White House Chief of Staff William Daley will step down from his post at the end of the month, President Obama announced Monday.

Daley will be replaced by Jack Lew, head of the Office of Management and Budget (OMB). 
Announcing the staff change, Obama thanked Daley for his service and said he didn't accept his resignation right away.

"In fact, I asked him to take a couple of days to make sure that he was sure about this. But in the end, the pull of the hometown we both love, a city that has been synonymous with the Daley family for generations, was too great," Obama said while standing in the State Dining Room beside Daley and Lew.

"Bill told me that he wanted to spend more time with his family, especially his grandchildren, and he felt it was the right decision," Obama said.

The departure comes two months after the White House announced that Pete Rouse, the presidents senior adviser, would be taking over the daily operational duties.

It was pretty clear that Daley was on the way out with Rouse getting the actual job of running the West Wing back in November.  We'll see how long Jack Lew lasts.  My guess is should the President be-relected, Lew will probably make way for a new face in January 2013.

Lew meanwhile will be invaluable for his budget expertise.  He'll be needed when the Republicans try to shut down the place before the election.  Perhaps with Lew's emphasis, the President will seek to cut through the GOP's ledger domain legerdemain and tell it straight on the road.

That's a good idea having a budget wonk at the helm when the number one issue for voters is jobs and the economy.

The Canyon Stays Grand Under The Plan

Today US Interior Secretary Ken Salazar announced a plan to institute a 20-year ban on uranium mining on the land around the Grand Canyon in Arizona.  Predictably, Republicans and mining and energy lobbyists are furious.
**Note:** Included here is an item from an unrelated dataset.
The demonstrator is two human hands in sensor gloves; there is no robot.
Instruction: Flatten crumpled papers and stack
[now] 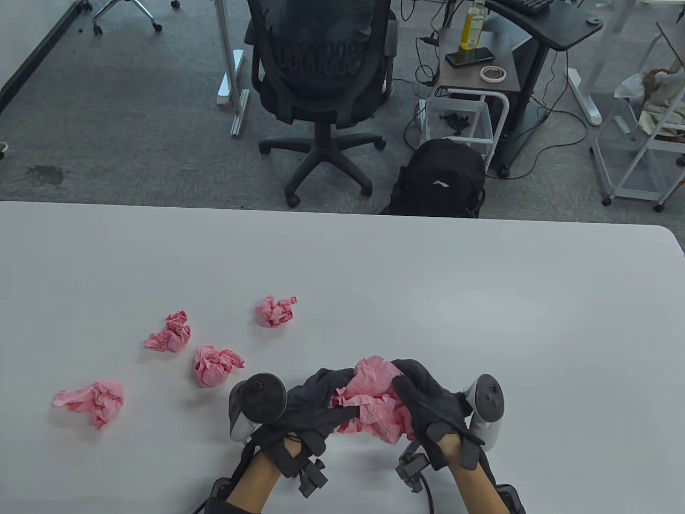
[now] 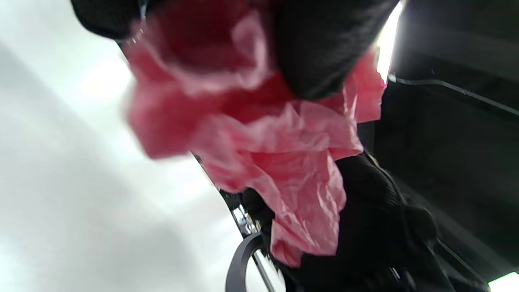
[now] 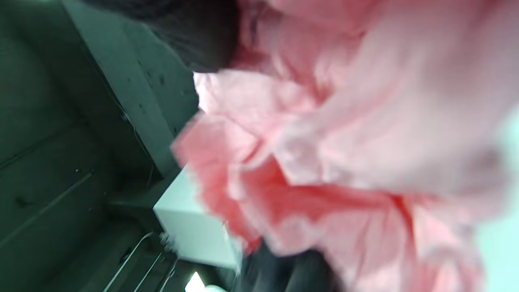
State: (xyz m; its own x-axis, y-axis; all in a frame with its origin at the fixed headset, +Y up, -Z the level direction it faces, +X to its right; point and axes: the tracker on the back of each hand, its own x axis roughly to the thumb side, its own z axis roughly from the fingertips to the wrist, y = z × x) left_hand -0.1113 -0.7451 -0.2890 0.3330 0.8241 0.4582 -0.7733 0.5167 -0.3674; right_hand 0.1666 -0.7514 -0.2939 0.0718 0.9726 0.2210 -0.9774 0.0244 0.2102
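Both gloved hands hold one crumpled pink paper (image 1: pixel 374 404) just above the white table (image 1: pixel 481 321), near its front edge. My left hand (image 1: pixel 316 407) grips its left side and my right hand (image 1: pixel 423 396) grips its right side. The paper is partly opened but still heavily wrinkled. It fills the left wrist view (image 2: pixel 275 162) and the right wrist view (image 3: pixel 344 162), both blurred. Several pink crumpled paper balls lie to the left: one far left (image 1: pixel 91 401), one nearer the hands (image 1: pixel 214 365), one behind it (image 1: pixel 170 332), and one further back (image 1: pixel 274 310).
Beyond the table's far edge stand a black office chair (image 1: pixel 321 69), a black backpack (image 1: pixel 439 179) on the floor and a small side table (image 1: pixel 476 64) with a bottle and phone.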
Salazar, who twice imposed temporary bans on new uranium claims, said last year that uranium remains an important part of a comprehensive energy strategy. But he said the Grand Canyon is a national treasure that must be protected.
The Grand Canyon attracts more than 4 million visitors a year and generates an estimated $3.5 billion in economic activity, Salazar said. Millions of Americans living in cities such as Phoenix and Los Angeles rely on the Colorado River for clean drinking water.
"Like our ancestors, we do not know how future Americans will enjoy, experience and benefit from this place," Salazar said at a speech in June outlining plans to limit new mining claims near the site. "And that's one of the many reasons why wisdom, caution and science should guide our protection of the Grand Canyon."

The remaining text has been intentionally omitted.